BRIEF ▸
Instruction for the data below: set down exactly the lines from the line with "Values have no" to the line with "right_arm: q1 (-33", inclusive, and no others.

(Records contained in a dataset)
────────

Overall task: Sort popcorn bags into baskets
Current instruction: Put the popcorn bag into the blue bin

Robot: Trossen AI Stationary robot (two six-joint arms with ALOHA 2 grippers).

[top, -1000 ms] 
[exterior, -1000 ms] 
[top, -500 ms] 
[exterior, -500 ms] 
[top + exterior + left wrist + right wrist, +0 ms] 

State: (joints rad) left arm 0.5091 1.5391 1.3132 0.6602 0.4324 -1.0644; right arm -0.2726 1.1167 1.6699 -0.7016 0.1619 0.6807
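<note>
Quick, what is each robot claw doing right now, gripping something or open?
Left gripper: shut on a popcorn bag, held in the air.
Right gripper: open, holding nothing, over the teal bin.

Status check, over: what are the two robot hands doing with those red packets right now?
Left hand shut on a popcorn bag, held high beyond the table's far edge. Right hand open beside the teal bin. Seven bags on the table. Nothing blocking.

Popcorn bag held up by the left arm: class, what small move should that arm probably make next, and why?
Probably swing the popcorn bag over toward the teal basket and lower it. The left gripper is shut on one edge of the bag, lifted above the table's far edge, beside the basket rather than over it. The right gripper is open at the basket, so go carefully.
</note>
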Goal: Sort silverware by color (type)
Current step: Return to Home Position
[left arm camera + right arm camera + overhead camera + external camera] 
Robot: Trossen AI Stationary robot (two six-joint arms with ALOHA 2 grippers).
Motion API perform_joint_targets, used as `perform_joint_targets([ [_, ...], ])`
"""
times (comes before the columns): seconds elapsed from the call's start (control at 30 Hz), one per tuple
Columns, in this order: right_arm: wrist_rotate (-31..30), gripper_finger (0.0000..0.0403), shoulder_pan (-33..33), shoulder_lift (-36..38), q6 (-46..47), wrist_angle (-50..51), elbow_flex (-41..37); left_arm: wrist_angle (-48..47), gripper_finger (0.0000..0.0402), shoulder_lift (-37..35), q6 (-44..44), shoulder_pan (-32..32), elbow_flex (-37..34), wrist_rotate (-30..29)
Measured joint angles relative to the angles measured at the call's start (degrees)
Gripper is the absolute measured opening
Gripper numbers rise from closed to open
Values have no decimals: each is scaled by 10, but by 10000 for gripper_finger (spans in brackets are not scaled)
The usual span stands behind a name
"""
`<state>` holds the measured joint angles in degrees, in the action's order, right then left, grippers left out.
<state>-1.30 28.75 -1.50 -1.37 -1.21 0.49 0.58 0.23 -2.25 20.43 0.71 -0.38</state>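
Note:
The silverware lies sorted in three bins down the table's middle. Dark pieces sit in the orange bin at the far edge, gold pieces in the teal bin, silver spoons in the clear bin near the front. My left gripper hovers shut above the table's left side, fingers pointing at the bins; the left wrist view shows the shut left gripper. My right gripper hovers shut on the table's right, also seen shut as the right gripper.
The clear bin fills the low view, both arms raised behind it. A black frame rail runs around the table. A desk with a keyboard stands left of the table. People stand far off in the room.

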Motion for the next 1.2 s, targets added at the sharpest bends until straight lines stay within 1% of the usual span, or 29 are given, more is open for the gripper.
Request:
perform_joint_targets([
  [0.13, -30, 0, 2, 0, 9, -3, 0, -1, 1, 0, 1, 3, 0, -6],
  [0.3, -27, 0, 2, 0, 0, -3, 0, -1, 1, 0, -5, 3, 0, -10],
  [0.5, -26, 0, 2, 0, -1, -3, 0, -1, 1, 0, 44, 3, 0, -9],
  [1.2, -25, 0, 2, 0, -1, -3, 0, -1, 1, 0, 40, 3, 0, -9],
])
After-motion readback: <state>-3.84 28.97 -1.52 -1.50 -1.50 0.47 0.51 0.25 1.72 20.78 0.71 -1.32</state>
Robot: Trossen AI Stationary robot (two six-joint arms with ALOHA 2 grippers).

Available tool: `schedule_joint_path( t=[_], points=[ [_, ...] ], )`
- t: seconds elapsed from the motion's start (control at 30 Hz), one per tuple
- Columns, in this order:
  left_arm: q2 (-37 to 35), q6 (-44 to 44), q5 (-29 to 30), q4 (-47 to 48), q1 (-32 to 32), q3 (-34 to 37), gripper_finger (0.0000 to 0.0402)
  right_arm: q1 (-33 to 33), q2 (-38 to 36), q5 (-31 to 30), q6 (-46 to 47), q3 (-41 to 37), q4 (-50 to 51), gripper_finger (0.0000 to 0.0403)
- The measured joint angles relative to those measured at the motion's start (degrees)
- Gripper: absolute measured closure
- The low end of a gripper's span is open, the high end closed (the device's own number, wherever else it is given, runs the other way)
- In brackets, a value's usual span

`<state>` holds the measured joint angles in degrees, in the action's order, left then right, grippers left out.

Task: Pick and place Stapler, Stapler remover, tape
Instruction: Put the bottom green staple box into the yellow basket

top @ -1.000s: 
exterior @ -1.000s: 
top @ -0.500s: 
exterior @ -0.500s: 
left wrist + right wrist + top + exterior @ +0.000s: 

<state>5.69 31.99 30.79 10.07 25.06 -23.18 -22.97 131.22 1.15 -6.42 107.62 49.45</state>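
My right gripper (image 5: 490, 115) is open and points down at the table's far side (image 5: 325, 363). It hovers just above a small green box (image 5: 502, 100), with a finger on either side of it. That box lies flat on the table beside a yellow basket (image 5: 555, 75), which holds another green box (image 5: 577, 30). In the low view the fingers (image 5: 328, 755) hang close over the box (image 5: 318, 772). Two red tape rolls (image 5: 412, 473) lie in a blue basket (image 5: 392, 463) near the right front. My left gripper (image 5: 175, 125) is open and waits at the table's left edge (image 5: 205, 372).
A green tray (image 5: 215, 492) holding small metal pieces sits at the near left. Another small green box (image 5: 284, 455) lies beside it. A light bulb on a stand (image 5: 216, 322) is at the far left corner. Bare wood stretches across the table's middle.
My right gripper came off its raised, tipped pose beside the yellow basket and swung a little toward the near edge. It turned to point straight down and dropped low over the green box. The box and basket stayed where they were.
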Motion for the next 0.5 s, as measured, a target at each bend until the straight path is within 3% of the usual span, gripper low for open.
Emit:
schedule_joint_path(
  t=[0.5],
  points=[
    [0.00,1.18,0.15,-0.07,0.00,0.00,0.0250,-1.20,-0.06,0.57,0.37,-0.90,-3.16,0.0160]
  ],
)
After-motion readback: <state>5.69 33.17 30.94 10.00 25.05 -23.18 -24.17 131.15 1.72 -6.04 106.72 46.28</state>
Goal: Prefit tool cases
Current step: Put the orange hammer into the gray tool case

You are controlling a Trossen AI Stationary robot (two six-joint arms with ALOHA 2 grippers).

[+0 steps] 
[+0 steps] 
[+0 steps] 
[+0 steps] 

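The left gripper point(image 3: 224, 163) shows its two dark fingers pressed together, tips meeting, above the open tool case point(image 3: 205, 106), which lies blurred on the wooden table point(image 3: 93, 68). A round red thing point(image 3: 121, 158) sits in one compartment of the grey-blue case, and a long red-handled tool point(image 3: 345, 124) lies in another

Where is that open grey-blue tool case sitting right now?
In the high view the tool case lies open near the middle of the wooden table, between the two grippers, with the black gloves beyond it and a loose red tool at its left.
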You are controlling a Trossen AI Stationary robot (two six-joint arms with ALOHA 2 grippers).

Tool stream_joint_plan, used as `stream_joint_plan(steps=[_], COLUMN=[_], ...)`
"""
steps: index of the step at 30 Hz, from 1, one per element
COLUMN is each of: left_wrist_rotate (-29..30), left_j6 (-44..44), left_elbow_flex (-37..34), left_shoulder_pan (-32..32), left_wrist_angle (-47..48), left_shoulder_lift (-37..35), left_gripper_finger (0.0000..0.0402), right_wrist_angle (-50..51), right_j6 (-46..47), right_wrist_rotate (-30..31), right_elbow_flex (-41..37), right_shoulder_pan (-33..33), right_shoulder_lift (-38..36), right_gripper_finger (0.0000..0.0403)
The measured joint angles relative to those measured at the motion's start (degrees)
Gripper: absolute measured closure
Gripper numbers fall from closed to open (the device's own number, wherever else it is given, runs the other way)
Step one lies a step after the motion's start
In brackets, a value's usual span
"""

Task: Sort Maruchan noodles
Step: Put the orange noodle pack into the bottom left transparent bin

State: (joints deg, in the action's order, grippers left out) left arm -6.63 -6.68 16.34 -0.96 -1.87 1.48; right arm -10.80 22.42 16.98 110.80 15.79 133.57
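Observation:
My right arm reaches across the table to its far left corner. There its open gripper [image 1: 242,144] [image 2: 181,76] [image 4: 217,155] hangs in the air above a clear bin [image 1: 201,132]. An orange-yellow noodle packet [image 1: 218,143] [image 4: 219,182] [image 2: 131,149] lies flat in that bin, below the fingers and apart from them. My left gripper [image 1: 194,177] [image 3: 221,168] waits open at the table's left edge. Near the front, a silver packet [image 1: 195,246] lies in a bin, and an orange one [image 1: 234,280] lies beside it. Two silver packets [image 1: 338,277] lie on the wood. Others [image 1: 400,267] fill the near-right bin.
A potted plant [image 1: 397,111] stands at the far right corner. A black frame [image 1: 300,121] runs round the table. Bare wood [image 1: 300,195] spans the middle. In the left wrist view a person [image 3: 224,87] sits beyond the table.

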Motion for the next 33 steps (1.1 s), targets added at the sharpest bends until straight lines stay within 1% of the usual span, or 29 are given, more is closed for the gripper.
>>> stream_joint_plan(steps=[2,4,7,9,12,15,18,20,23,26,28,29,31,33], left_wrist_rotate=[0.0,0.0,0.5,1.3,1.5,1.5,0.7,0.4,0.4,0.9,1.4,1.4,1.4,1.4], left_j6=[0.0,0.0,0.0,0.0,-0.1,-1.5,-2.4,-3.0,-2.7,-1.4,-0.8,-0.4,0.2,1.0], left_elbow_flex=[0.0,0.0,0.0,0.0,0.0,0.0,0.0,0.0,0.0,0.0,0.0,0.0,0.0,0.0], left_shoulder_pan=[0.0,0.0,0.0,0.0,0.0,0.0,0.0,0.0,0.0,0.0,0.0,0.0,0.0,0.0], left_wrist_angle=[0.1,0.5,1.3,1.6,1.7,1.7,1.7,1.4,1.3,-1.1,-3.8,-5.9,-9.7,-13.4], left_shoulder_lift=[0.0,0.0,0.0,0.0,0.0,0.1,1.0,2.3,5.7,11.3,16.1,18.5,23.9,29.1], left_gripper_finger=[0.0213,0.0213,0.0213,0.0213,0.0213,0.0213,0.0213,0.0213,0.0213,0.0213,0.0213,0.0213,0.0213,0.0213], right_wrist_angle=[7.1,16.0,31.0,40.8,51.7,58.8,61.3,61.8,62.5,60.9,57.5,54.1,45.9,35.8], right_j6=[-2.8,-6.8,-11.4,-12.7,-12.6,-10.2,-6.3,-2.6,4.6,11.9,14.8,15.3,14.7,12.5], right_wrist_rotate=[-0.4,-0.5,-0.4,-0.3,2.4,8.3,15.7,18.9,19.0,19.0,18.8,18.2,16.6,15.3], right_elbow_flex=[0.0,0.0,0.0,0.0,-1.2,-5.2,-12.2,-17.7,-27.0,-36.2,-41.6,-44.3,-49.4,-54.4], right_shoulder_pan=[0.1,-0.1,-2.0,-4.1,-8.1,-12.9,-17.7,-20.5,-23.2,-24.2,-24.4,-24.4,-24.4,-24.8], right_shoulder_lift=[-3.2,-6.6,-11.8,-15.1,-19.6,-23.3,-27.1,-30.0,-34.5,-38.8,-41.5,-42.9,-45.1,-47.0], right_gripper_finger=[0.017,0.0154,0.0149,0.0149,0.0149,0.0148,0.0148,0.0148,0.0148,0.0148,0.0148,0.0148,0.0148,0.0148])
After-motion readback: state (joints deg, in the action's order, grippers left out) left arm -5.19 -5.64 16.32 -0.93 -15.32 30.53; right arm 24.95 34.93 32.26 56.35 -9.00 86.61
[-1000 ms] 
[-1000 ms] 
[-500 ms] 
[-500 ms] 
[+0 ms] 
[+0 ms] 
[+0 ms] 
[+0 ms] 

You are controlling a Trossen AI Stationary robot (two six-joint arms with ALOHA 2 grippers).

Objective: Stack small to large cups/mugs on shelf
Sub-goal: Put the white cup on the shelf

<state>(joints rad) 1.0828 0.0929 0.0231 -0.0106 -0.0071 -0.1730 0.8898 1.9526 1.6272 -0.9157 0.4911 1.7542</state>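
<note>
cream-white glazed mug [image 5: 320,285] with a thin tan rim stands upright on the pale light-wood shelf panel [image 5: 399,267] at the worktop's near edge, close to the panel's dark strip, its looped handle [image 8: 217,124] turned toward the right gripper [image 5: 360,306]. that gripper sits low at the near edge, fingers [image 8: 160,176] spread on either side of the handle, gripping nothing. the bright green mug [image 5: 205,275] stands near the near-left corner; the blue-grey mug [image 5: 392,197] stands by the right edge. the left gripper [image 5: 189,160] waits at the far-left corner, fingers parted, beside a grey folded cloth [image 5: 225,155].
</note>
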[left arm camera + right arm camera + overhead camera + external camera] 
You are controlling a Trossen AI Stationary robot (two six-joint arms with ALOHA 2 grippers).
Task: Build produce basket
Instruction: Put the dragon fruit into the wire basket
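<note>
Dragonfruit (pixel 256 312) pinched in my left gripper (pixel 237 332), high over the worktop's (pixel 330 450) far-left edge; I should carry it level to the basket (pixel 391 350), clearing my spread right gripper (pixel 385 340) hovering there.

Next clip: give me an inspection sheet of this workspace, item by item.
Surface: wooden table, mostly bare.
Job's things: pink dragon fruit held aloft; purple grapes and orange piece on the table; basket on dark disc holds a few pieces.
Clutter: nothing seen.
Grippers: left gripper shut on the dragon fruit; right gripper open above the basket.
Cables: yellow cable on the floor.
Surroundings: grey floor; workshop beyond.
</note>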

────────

FINISHED TASK ▸
Values have no decimals: each is scaled by 10, but by 10000 for gripper_finger (spans in brackets are not scaled)
The usual span stands behind a name
"""
`<state>` holds the measured joint angles in degrees, in the action's order, right then left, grippers left out.
<state>-1.30 28.75 -1.50 -1.37 -1.21 0.49 0.58 0.23 -2.25 20.43 0.71 -0.38</state>
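Note:
The silverware lies sorted in three bins down the table's middle. Dark pieces sit in the orange bin at the far edge, gold pieces in the teal bin, silver spoons in the clear bin near the front. My left gripper hovers shut above the table's left side, fingers pointing at the bins; the left wrist view shows the shut left gripper. My right gripper hovers shut on the table's right, also seen shut as the right gripper.
The clear bin fills the low view, both arms raised behind it. A black frame rail runs around the table. A desk with a keyboard stands left of the table. People stand far off in the room.
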
Motion for the next 1.2 s, targets added at the sharpest bends until straight lines stay within 1% of the usual span, or 29 are given, more is open for the gripper.
Request:
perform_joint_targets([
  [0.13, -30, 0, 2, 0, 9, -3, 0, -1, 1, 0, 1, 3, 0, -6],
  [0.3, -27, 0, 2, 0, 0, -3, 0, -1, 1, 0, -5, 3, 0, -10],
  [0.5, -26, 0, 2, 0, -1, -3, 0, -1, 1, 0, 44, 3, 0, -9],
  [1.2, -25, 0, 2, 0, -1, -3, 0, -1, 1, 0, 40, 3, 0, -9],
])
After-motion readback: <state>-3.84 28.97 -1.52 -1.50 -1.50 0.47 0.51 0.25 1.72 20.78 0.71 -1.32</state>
Robot: Trossen AI Stationary robot (two six-joint arms with ALOHA 2 grippers).

Available tool: `schedule_joint_path( t=[_], points=[ [_, ...] ], )`
- t: seconds elapsed from the motion's start (control at 30 Hz), one per tuple
- Columns, in this order:
  left_arm: q2 (-37 to 35), q6 (-44 to 44), q5 (-29 to 30), q4 (-47 to 48), q1 (-32 to 32), q3 (-34 to 37), gripper_finger (0.0000 to 0.0402)
  right_arm: q1 (-33 to 33), q2 (-38 to 36), q5 (-31 to 30), q6 (-46 to 47), q3 (-41 to 37), q4 (-50 to 51), gripper_finger (0.0000 to 0.0403)

No further output will be produced for this exercise.